Other companies haven't caught up to the times

Trying to shoehorn an employee into a sales role can be difficult, especially when the market is not churning out enough qualified candidates.

CompTIA said in its report that new training is needed to close skill gaps. Some companies are in a position to hire or partner in order to meet security needs, but the most common approach is to improve the existing workforce. For technical workers, 60 percent of companies use training to build security expertise, and 48 percent pursue certifications. Many companies are also extending training to the general workforce. Ongoing programs that measure knowledge can improve security literacy for employees that are increasingly using and procuring technology.

Most companies are left with skill gaps, areas where the in-house workforce or partner network lacks expertise. CompTIA said only 33 percent of companies feel that they have a very high level of security understanding within the organization. While this is primarily driven by the security knowledge of the overall workforce, skill gaps among those responsible for security also factors in.

The top two skills in need of improvement, according to CompTIA, are general infrastructure security and knowledge of various threats. Infrastructure security has expanded from basic firewalls and data encryption into application-aware firewalls, intrusion detection/prevention, and network monitoring. Similarly, the variety of attacks continues to grow, with Kaspersky Lab reporting that it discovers 323,000 new malware samples each day and other attacks such as denial of service and SQL injection adding to the complexity.

According to CompTIA's report, on the technical side, cloud computing drives a need for security directly attached to applications and data.
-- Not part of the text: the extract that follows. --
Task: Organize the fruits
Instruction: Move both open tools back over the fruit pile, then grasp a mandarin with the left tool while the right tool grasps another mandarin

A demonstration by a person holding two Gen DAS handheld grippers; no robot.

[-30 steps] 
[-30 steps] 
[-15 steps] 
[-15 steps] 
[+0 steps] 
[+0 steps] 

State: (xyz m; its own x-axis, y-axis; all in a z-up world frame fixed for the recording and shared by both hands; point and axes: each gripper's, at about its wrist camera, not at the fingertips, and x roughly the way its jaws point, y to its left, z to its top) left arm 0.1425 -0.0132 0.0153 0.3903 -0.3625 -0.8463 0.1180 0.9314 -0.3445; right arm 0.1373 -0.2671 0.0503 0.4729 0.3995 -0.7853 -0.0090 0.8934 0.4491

As these components move from on-premises systems into cloud providers, safeguards are needed on top of the security provided at the layer of the cloud offering.

Across the board, small businesses trail their larger counterparts in reporting a need for skill improvement. Small companies will need to realize that new skills are needed as new attacks may target the lowest defenses rather than the most profitable victims, CompTIA wrote.
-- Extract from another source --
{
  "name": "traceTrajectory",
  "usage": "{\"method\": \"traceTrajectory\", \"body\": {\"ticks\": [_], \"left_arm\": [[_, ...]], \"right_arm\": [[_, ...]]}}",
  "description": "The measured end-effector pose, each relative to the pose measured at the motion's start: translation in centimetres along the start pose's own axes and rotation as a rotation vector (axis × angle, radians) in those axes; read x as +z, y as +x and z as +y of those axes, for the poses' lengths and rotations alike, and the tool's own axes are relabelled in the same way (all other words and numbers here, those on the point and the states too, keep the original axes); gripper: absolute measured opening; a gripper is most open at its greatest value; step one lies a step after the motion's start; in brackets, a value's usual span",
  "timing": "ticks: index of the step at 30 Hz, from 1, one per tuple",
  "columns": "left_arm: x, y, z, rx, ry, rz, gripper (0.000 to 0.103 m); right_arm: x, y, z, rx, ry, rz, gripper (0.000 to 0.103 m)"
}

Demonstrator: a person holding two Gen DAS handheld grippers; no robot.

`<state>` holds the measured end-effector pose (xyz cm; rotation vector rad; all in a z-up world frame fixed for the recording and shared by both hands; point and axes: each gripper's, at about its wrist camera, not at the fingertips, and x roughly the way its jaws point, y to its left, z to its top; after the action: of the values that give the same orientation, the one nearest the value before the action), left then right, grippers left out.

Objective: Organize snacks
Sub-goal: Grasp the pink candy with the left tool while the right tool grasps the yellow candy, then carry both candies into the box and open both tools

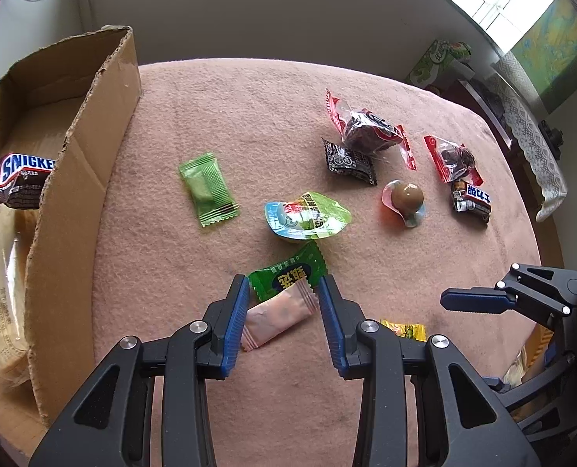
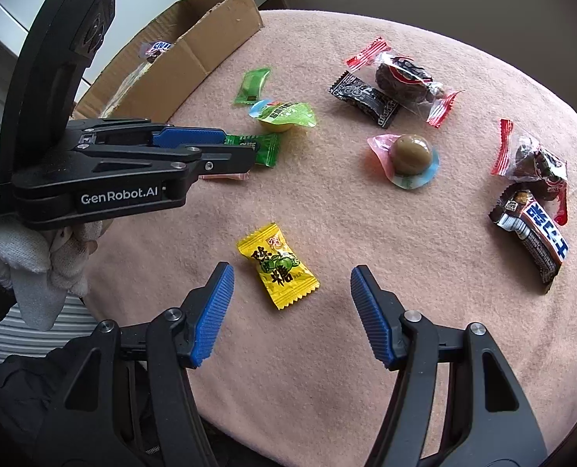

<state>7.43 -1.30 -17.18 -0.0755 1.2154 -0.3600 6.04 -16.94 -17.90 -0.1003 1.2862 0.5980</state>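
Snacks lie scattered on the pink-covered tabletop. A pink candy sits between the left gripper jaws, which are spread wide around it, not clamping. The right gripper jaws gape wide beside a yellow candy. 1 Snickers bar rests in the cardboard box

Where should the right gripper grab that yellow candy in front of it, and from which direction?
Take the yellow candy across its puffy middle, not the thin crimped ends. It lies flat on the pink cloth, angled diagonally, so bring the open right gripper down from above, turned so its fingers close across the short width.
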Motion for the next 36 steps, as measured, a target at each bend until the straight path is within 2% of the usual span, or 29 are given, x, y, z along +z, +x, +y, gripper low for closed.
{"method": "traceTrajectory", "body": {"ticks": [6,17,20,22,26,36], "left_arm": [[-0.5,0.0,-0.1,0.022,0.035,0.012,0.035],[-1.4,0.2,-1.1,0.056,0.124,0.033,0.035],[-1.6,0.2,-1.3,0.084,0.145,0.03,0.028],[-1.5,0.2,-1.1,0.095,0.132,0.025,0.022],[-1.7,0.2,-0.8,0.104,0.106,0.012,0.019],[-2.4,-1.4,0.7,0.054,-0.047,-0.033,0.017]], "right_arm": [[0.8,0.9,0.4,-0.002,-0.034,0.014,0.06],[1.4,2.0,1.6,-0.014,-0.096,0.041,0.058],[1.6,2.2,1.9,-0.044,-0.118,0.049,0.048],[2.0,2.8,2.5,-0.057,-0.128,0.05,0.041],[2.2,2.9,2.6,-0.086,-0.132,0.049,0.027],[2.3,2.3,2.2,-0.051,-0.069,0.017,0.026]]}}
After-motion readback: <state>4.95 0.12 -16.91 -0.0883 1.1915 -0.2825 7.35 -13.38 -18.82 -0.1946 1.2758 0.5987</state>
"Organizations must shift to proactive measures, including external audits, penetration testing, and security training. Strong defenses will always play a role, but they must be coupled with ongoing offensive activity," CompTIA wrote in its report.

In its survey, although 14 percent of companies do not have dedicated security roles, many firms are searching for security specialists. The top role in demand is cybersecurity analyst, an employee who proactively monitors networks and uses analytics to assess threats and provide remediation.

CompTIA reports that many companies remain on the defensive, fighting cyber threats with dated tactics and training. "Building an impenetrable defense is no longer practical and the mentality of preventing all breaches is outdated," Robinson said. "But a new, proactive approach combining technologies, procedures and education can help find problem areas before attackers discover them."

One of the challenges for organizations is that they tend to place the greatest emphasis on the cyber threats they understand the best. Malware and viruses, two of the oldest forms of cyberattacks, typically get the most attention.

"While we certainly need to remain vigilant about these threats, many other forms of attack have emerged that can carry disastrous consequences," Robinson said.

Companies are gradually shifting their focus from defense to offense. In CompTIA's survey of business and technology executives at 350 U.S. companies, 29 percent of firms said they are highly proactive in their security posture, emphasizing detection and response. Another 34 percent said they balance a strong cyber defense with some proactive measures.